Your task: Print the records below exactly, with no pictures.
........
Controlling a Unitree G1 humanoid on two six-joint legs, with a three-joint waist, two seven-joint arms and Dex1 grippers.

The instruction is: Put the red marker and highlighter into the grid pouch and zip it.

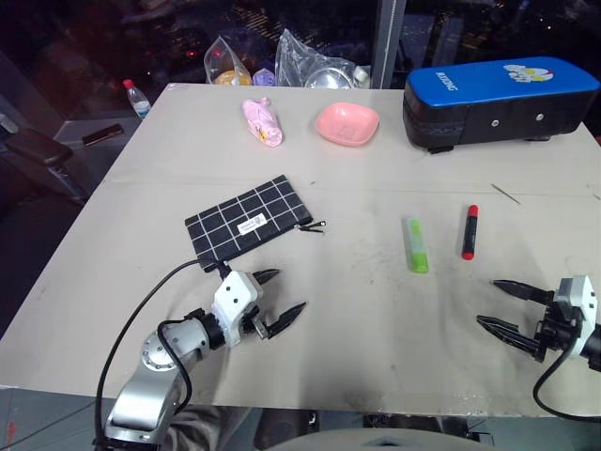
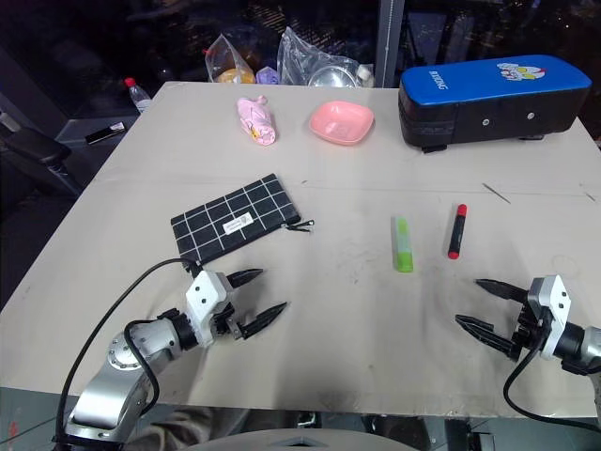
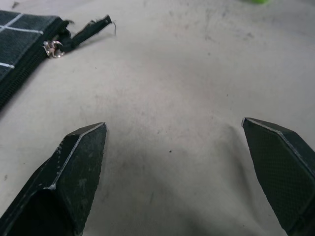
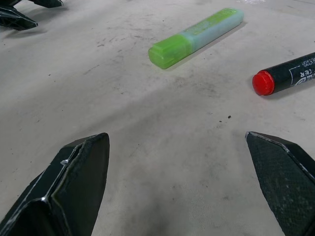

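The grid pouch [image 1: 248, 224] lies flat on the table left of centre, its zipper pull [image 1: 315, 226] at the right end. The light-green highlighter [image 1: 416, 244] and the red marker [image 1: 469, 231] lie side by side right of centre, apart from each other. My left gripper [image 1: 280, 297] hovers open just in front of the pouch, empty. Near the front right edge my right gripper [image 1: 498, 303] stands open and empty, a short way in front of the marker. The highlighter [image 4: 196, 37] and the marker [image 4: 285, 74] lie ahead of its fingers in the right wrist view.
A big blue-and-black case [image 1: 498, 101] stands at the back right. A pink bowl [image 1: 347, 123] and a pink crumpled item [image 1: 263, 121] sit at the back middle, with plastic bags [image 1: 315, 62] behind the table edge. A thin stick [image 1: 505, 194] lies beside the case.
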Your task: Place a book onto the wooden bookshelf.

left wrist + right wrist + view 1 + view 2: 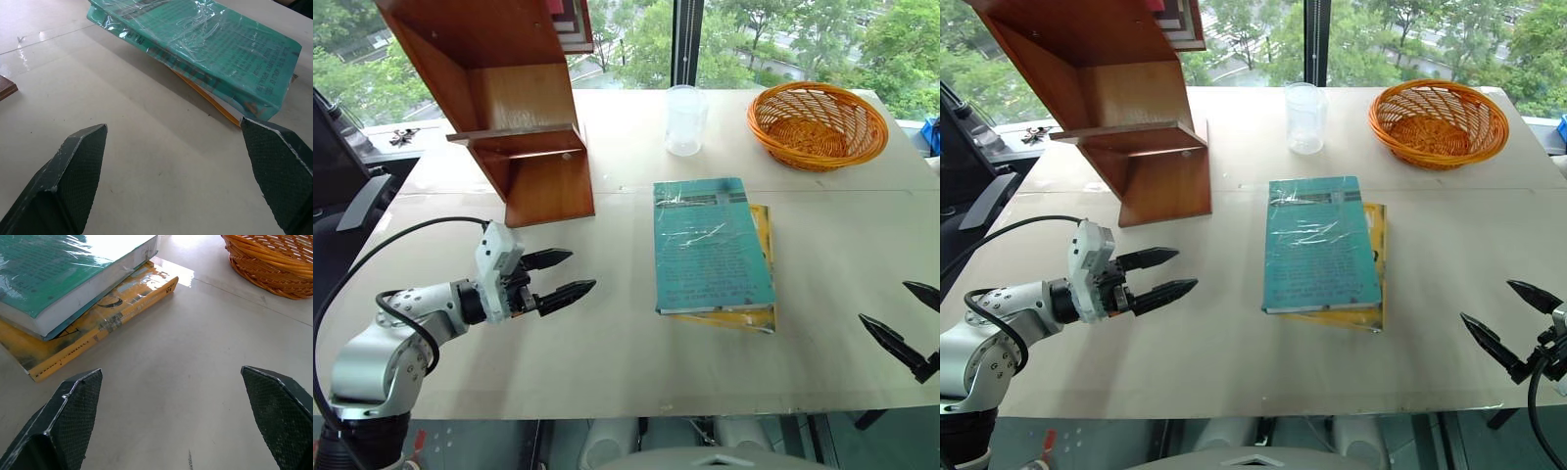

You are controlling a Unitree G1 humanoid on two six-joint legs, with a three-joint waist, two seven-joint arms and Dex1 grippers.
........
Exercise response:
Controlling a Unitree G1 humanoid on two six-joint legs, with a three-joint waist, two seven-joint arms and Dex1 grippers.

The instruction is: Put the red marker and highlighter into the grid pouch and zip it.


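The grid pouch [image 1: 248, 224] lies flat on the table left of centre, its zipper pull [image 1: 315, 226] at the right end. The light-green highlighter [image 1: 416, 244] and the red marker [image 1: 469, 231] lie side by side right of centre, apart from each other. My left gripper [image 1: 280, 297] hovers open just in front of the pouch, empty. Near the front right edge my right gripper [image 1: 498, 303] stands open and empty, a short way in front of the marker. The highlighter [image 4: 196, 37] and the marker [image 4: 285, 74] lie ahead of its fingers in the right wrist view.
A big blue-and-black case [image 1: 498, 101] stands at the back right. A pink bowl [image 1: 347, 123] and a pink crumpled item [image 1: 263, 121] sit at the back middle, with plastic bags [image 1: 315, 62] behind the table edge. A thin stick [image 1: 505, 194] lies beside the case.
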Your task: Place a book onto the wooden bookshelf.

left wrist + right wrist + view 1 + view 2: 

You are controlling a Unitree G1 humanoid on two six-joint legs, with a three-joint waist, two seven-joint arms and Dex1 grippers.

That brings the answer to completion.